だが、不思議な事に私の給料について聞いてくる事がない。最近は私を馬鹿にするような事も言わなくなったしあまり関わってくる事もなくなった。
色々と思う事はあるが気にする事もないかと思い聞く事もなかった。
普段の家事や生活に一生懸命にとり組む一方で離婚の準備も進めているとあっという間に次の給料日が来た。私の収入事情は順調で今月は合計で60万円くらいあった。
特に生活を変えるわけでもなく一か月を過ごしてみたので普通に生活してみた結果、下がる事もなく大幅に増加するという事もなかった。
つまり、私の生活は『私の普通』を過ごす事で50万円以上の給料が貰える事になる。
さすがに離婚して家事の量が減ればもう少し貢献給が減ると思われるがそれでも生活には支障はないと思われる。私はあらかじめ予約していた弁護士さんの所に行き離婚に向けた手続きに入ってもらった。
家に帰ると夫の靴がすでにあってリビングに行くと夫は正座して座っていた。
「どうしたんですか?」
私が聞くと夫が手紙を取り出した。弁護士事務所の名前の入った紙だった。
「この度は私の至らない考えや行動により不快な思いをさせてしまい申し訳ありませんでした。
できればでいいのですが私に償いの期間、猶予を頂けないでしょうか?」
夫は頭を下げて土下座しながら言った。私はそんな夫を見ても特に感情が動く事もなく
「いまさらそんな事を言われても変わる事はありません。私も子供も裏切ったり傷付けたりしてきたのに許してもらえると考えるのが大きな間違いです。今回の制度が始まった事で私はあなたに養っていただく必要もなくなりましたし、あなたに貶されて落ちていた自己肯定感も取り戻す事が出来ました。

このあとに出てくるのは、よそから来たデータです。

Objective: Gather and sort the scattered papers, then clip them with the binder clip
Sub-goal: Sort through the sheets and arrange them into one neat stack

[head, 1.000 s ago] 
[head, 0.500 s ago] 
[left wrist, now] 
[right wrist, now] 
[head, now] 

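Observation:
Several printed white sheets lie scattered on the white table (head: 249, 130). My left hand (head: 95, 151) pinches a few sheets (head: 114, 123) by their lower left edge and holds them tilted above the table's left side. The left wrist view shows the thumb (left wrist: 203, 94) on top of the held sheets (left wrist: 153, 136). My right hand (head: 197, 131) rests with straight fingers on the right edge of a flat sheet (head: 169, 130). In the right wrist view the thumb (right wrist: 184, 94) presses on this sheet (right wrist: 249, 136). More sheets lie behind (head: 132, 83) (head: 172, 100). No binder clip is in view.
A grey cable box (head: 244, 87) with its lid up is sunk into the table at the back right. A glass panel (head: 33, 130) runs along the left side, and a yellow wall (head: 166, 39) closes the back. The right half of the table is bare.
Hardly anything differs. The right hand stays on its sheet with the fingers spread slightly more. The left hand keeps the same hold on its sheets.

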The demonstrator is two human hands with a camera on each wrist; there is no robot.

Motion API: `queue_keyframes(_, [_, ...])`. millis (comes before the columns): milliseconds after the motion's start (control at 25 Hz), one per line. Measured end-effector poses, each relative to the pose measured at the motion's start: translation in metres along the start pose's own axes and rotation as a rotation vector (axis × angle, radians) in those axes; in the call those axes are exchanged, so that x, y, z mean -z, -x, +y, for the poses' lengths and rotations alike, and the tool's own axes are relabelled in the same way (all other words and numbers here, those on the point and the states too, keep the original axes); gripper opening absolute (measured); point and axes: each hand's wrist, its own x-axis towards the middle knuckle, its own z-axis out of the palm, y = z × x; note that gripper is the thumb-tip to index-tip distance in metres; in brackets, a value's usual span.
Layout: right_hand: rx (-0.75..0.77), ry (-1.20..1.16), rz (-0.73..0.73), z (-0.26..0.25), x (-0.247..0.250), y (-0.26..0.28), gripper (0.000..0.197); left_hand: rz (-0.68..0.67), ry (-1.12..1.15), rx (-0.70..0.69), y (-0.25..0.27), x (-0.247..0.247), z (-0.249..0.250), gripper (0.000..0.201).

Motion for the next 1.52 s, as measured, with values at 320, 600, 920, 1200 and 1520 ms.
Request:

もうあなたと一緒にいる意味が私にはありませんので、弁護士さんの言うとおりに手続きをしてください。私もすぐに荷物をまとめて出ていきますから。」
私が突き放すように言うと夫は顔を上げたが絶望感がすごい。今までに見た事もない顔だったから少し戸惑いも覚えたがここで負けてはいけないと思い何も言わないで自分の部屋に戻った。
付き合ってからも見た事ない顔をしていた。私はあの顔を見たかったわけではないし地獄に落としたいとかそんな事を想っていたわけでもなかった。私はただ自分を取り戻して自分の自由を取り戻したかっただけだったのだ。自分の部屋の扉に鍵をかけてベッドに倒れこんだ。